Currently sales can be divided among OEM's as follows (from the 2005 10K):

During the years presented, the Company had four automotive customers, which individually accounted for 10% or more of net sales as follows:


                     Customer
           ----------------------
                                           
           #1        #2       #3        #4
           ---       ---      ---       --
2005       24%       14%      12%       11%
2004       31%       13%      13%        *
2003       38%       12%      13%        * 
 
* less than 10%



It is widely recognized that Customer No. 1 is GM, I am unsure as to the identity of the others. One conclusion stands out from examination of this table; sales to GM makeup a large percentage of Gentex sales. It is because of this fact that I passed on Gentex shares in 2003. However, things are a little more palatable now, but recognize that significant improvement at GM will be driven by increased sales there and also at Gentex, so the percentages may return to near 2003 levels should a turnaround occur.

Competitive Advantages

Gentex's primary competitive advantage is the numerous patents held on the products it invents and manufacturers. It is also a very efficient manufacturer who in the face of continual pressure from OEM's (GM does this constantly) to lower prices, has been able to maintain net profit margins remarkably well.

Competition

Here is what Gentex has to say about its competition in the 2005 10K:


Gentex is the leading producer of auto-dimming rearview mirrors in the world and currently is the dominant supplier to the automotive industry with an approximate 80% market share worldwide in 2005, as compared to an approximately 78% in 2004. While the Company believes it will retain a dominant position, one other U.S. manufacturer (Magna Donnelly Mirror Systems) is competing for sales to domestic and foreign vehicle manufacturers and is supplying a number of domestic and foreign vehicle models with its hybrid or solid polymer matrix versions of electrochromic mirrors. In addition, two Japanese manufacturers are currently supplying a few vehicle models in Japan with solid-state electrochromic mirrors.

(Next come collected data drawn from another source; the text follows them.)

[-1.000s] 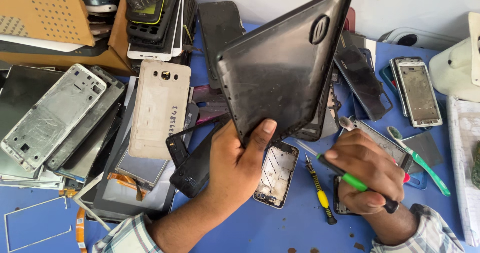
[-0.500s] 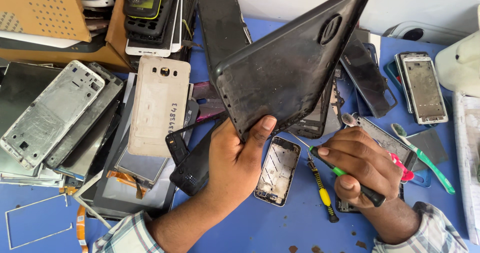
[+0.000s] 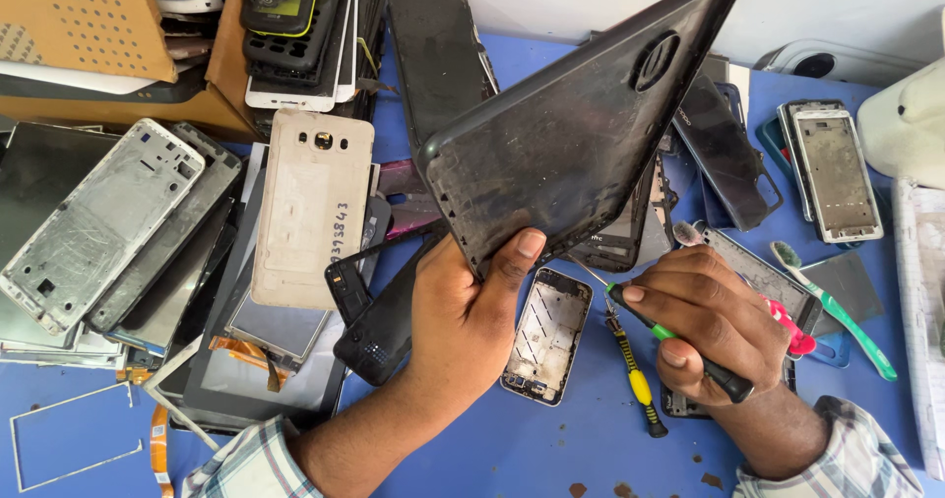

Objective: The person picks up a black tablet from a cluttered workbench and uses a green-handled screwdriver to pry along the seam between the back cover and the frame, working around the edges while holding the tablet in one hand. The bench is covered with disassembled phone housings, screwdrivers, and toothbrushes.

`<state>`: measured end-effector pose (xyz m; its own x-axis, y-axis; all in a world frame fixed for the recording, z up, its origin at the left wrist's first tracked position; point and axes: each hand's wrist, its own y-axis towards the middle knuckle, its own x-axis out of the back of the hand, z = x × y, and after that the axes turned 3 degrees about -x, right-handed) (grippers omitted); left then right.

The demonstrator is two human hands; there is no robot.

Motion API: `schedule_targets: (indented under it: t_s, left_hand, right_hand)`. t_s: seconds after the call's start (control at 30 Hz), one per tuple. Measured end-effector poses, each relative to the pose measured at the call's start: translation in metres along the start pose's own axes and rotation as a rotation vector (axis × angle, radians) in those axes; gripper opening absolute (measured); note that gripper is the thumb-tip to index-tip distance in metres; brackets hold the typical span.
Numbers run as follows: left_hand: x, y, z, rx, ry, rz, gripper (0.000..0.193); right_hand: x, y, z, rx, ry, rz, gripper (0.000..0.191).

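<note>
Above, our left hand (image 3: pixel 463 321) pinches black tablet back cover (image 3: pixel 581 124) by lower edge, tilted up for inspection; right hand (image 3: pixel 714 326) clamps green-tipped screwdriver (image 3: pixel 679 345) over blue bench (image 3: pixel 551 449), ready.

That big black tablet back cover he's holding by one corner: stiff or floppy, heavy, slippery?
Probably fairly stiff: the back cover keeps its flat shape though the left hand pinches only its lower corner. Likely light for its size, being an empty thin shell held up one-handed. The dusty, scuffed surface may give some grip, but that corner hold looks easy to twist.
</note>
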<state>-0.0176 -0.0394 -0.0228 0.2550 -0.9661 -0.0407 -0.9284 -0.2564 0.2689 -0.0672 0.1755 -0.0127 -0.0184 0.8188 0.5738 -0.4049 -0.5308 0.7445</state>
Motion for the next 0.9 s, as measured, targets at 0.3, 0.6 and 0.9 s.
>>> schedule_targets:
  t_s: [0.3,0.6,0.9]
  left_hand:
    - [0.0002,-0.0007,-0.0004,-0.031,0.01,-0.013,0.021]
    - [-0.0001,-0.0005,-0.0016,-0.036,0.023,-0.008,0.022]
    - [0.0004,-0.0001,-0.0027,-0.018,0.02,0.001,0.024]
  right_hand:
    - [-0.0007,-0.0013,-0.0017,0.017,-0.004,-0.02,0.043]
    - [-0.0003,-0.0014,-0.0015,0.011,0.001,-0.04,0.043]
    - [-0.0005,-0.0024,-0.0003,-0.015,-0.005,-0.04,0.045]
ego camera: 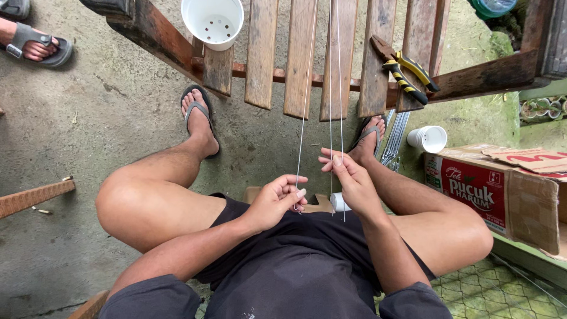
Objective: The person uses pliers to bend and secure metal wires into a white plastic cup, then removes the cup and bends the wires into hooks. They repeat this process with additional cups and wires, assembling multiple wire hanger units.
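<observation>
**Thin wires pinched in both hands above the lap**

A person sits low with knees spread, looking down at three thin straight metal wires [336, 88] that run from the hands up across a weathered wooden slat rack [263, 53]. The left hand [276, 199] is curled, thumb and forefingers pinched around the lower end of one wire [301, 136]. The right hand [349, 177] grips the other two wires, which lie close side by side, between thumb and fingertips, its remaining fingers spread loosely. The wires' lower ends hang just past the hands, over the dark shorts.

The wires look light, stiff enough to stay straight over their length, yet springy and easily bent; they are likely smooth and slippery, with sharp cut ends. A fingertip pinch near the lower end, as both hands have now, seems the surest hold, since a grip farther up would let the free end whip.

A white plastic pot [214, 22] with drain holes stands on the rack, and yellow-and-black pliers [404, 70] lie on a slat to the right. On the ground near the right foot lie a bundle of more wires [394, 139] and a stack of white cups [427, 139], beside a red cardboard box [493, 189]. Another person's sandalled foot [35, 46] shows at top left.
</observation>
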A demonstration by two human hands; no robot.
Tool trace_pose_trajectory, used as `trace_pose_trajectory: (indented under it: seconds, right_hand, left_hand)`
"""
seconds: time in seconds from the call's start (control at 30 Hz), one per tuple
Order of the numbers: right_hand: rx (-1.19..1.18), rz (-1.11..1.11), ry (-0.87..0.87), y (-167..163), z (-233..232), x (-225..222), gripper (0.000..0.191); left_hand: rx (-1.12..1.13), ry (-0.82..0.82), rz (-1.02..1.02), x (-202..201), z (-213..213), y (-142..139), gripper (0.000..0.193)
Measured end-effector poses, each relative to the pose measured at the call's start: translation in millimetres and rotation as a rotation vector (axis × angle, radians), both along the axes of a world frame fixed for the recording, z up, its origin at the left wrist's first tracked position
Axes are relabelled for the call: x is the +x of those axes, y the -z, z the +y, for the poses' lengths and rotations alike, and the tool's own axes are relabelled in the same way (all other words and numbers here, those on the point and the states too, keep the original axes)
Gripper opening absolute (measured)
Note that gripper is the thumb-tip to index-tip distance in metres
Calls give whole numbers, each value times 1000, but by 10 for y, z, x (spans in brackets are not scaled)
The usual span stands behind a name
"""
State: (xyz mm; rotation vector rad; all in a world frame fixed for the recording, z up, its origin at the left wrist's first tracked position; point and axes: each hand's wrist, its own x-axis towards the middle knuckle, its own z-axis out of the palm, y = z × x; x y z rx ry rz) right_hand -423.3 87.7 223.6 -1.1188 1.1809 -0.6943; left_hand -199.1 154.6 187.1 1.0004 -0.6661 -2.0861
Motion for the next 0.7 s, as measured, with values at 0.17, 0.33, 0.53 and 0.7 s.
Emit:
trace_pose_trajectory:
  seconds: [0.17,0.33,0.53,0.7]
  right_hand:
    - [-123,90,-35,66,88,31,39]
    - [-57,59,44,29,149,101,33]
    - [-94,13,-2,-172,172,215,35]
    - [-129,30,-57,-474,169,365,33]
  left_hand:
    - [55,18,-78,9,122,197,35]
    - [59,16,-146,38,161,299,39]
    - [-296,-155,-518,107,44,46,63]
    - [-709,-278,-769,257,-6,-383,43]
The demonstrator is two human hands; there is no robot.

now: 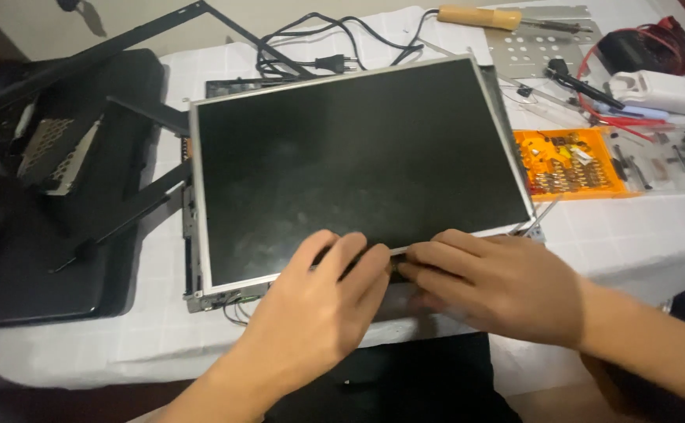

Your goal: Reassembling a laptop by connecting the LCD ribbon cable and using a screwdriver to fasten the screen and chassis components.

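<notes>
Head view. Both hands rest on the near edge of the bare display panel (358, 168). The left hand (319, 309) lies flat with its fingers spread over the lower rim, not closed around anything. The right hand (491, 286) meets it fingertip to fingertip, its fingers curled down at the same edge; whether they pinch a part there cannot be told, as the hands cover the spot.

Progress, as a judgement: the panel is already stripped of its front frame, with its metal border exposed, and lies face up on a dark base on the white tablecloth (632, 235). Thin wires (237, 309) still show at the near left corner, so it appears not fully detached.

Clearance: the far edge lies near a black power cable (319, 47). The right edge sits just beside an orange parts tray (570, 160). A loose black bezel frame (123, 117) crowds the left edge. The near side is open.
</notes>
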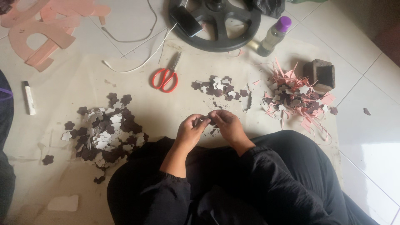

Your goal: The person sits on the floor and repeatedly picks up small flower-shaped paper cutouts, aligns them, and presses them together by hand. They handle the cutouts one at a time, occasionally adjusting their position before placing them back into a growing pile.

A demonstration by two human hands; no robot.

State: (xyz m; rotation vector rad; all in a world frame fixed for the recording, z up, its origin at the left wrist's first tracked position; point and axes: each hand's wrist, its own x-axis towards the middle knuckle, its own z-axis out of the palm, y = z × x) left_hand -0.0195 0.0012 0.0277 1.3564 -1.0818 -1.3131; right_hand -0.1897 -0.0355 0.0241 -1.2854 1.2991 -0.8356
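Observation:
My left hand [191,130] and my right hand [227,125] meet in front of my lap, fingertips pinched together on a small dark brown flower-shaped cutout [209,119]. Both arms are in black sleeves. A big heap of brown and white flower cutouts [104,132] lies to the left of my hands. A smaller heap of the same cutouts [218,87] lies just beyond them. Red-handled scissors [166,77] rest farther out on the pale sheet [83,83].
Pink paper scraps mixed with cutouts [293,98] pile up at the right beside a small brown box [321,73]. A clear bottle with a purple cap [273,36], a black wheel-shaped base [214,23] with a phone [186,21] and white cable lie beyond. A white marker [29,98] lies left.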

On October 1, 2002, Magna International acquired Donnelly Corporation, which was the Company's major competitor for sales of automatic-dimming rearview mirrors to domestic and foreign vehicle manufacturers and their mirror suppliers. The Company also sells certain automatic-dimming rearview mirror sub-assemblies to Magna Donnelly.

The Company believes its electrochromic automatic mirrors offer significant performance advantages over competing products. However, Gentex recognizes that Magna Donnelly, a competitor and wholly-owned subsidiary of Magna International, is considerably larger than the Company and may present a more formidable competitive threat in the future. To date, the Company is not aware of any significant impact of Magna's acquisition of Donnelly upon the Company; however, any ultimate significant impact has not yet been determined.

There are numerous other companies in the world conducting research on various technologies, including electrochromics, for controlling light transmission and reflection. Gentex believes that the electrochromic materials and manufacturing process it uses for automotive mirrors remains the most efficient and cost-effective way to produce such products. While automatic-dimming mirrors using other technologies may eliminate glare, each of these technologies have inherent cost or performance limitations.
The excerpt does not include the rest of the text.